The World Bank has bemoaned Malawi’s development trajectory, stating the country continues to rely on subsistence, rain-fed agriculture, which is limiting growth.
The slow growth, the bank says, is increasing fiscal pressure on government; hence, the country continues to witness a surge in public debt, now hovering around K6.7 trillion or about 55 percent of gross domestic product (GDP).
The bank, in it s country overview for Malawi published on its website, further said trade policies and the business environment continue to impede investment and commercialisation.
The report reads in part: “Public investment has been low, offset by large and increasing subsidies to maize production.
“Weak fiscal management and economic policies have contributed to recurring and increasing fiscal deficits, which have been largely funded by high-cost domestic borrowing and resulted in a surge in public debt.”
The World Bank fears that continued borrowing will further reduce fiscal space for development spending and risks crowding out private sector investment.
It said the December 2021 Debt Sustainability Analysis indicates that Malawi’s external and public debt is both at high risk of distress and that the debt is unsustainable.
“Ri s ing domes t i c financing and borrowing from regional development banks on a non-concessional basis have significantly increased Malawi’s public debt from 32 percent in 2013 to 55 percent of GDP in 2020,” the report adds.
In an interview, University of Malawi economics professor Ben Kaluwa said there is need for fiscal authorities to look at and address the pressure points of ballooning debt, especially in the recurrent budget where civil servants’ salaries take up a huge chunk of the budget.
He said: “It is like we have been taken by surprise all the time. There is nothing strategic about how we manage debt.”
In an earlier interview, head of economics at Catholic University of Malawi Hopkins Kawaye, said the country was failing to live within its means; hence, government’s heavy borrowing to satisfy campaign promises.
“The campaign promises have seen government increasing the tax-free, and duty-free week, but that means reducing the tax base because government is no longer collecting as it used to.
“That is what is pushing them to keep on borrowing and if that continues, we will reach levels where it will not be sustainable beyond the current level.”
In his 2022/23 National Budget Statement in February, Minister of Finance and Economic Affairs Sosten Gwengwe told Parliament that debt management will be at the centre of budget implementation.

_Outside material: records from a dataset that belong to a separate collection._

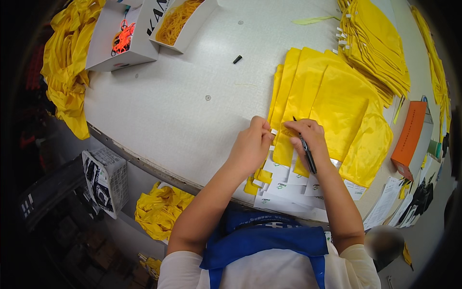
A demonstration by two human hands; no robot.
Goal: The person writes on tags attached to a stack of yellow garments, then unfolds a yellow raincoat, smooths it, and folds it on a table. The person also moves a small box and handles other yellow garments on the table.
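Observation:
Overlapping yellow fabric pieces (pixel 332 96) lie fanned out in front of me, with white printed sheets (pixel 284 190) showing at their near ends. My left hand (pixel 252 144) is closed in a pinch at the left edge of the fabric. Between its fingertips is a small white label (pixel 274 132). My right hand (pixel 310 137) rests over the fabric just to the right, its fingers wrapped round a black marker pen (pixel 307 155). The pen's tip points away from me, close to the yellow cloth. A small black pen cap (pixel 237 59) lies apart on the table.
White boxes at the far left hold orange cord (pixel 124 38) and yellow elastic bands (pixel 179 21). A stack of yellow fabric (pixel 373 45) lies at the far right, near an orange box (pixel 410 137). A white basket (pixel 113 176) stands below the table edge (pixel 144 161).

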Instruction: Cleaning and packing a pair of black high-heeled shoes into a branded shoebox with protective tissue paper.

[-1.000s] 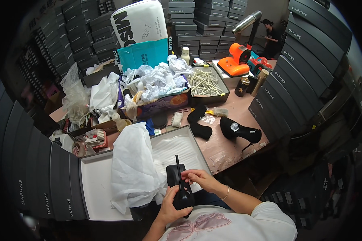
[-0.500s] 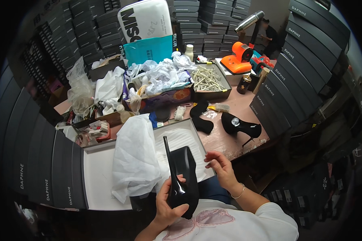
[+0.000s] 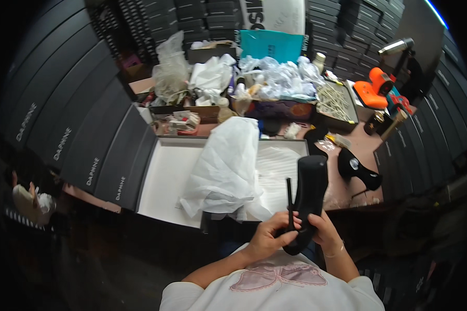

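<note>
Both my hands hold a black high-heeled shoe (image 3: 310, 181) in front of my chest, its sole side showing and its thin heel pointing away from me. My left hand (image 3: 272, 236) closes around the base of the heel. On the other side, my right hand (image 3: 324, 230) grips the shoe's edge with the thumb laid on it. A second black high-heeled shoe (image 3: 352, 167) with a round shiny ornament rests on the table to the right. Just beyond my hands lies an open white shoebox (image 3: 166, 168), with white tissue paper (image 3: 220, 166) draped across its middle.
Dark shoeboxes (image 3: 83, 150) stand stacked at the left, and more (image 3: 425, 140) rise at the right. Along the back sit a box of crumpled paper (image 3: 280, 78), a tray of pale sticks (image 3: 332, 103) and an orange device (image 3: 373, 90). A brush (image 3: 340, 140) lies near the second shoe.
My right hand, free and apart before, now grips the shoe together with my left. The shoe has turned so its sole side shows. My view has swung left.
</note>
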### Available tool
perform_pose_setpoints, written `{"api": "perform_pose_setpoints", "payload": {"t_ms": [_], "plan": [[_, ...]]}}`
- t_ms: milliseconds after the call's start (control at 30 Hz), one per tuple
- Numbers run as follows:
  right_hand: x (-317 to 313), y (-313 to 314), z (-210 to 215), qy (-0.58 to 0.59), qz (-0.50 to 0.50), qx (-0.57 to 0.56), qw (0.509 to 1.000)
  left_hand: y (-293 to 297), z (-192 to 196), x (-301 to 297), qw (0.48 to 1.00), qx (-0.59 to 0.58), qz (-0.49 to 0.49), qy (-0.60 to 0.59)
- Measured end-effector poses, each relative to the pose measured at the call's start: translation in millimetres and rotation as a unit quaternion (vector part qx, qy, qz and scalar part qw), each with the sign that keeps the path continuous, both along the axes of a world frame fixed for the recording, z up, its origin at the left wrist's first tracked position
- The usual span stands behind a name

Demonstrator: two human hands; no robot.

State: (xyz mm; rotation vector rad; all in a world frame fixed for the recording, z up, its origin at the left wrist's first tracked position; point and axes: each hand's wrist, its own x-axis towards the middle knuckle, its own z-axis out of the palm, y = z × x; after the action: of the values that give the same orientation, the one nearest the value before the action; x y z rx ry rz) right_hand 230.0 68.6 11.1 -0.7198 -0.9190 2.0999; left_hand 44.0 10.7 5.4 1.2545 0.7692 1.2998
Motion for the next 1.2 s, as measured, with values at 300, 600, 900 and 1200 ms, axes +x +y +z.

He said his ministry is currently reviewing its domestic debt profiles with a view of restructuring debt towards a longer maturity period, which will address the current debt sustainability concerns.
“Government will engage its external creditors to restructure some of the loans. My ministry will intensify efforts to refinance all expensive and near-maturing debt using cheaper debt to create fiscal space.
“This will enable government to have resources for financing exports enhancing projects such as in the mining sector,” said Gwengwe.
Treasury figures show that as at December 31 2021, total public debt stock stood at K5.8 trillion, or 56.8 percent of the rebased GDP, as compared to a stock of K5.45 trillion, or 58.8 percent of GDP in June 2021.
At the end December 2021, total public debt stock comprised K2.8 trillion (27.3 percent of GDP) external debt and K3.04 trillion (29.5 percent of GDP) domestic debt.
In the 2022/23 financial year, revenue and grants are projected at K1.96 trillion while expenditure is pegged at K2.84 trillion with a projected fiscal deficit of K884 billion, which means government will be forced to borrow and move the debt to K6.7 trillion.
Malawi’s public debt has increased rapidly since the country got a relief of its external debt in 2006, when 90 percent or $2.6 billion of its $3 billion foreign debt was written off under the Highly Indebted Poor Countries initiative (Hipc).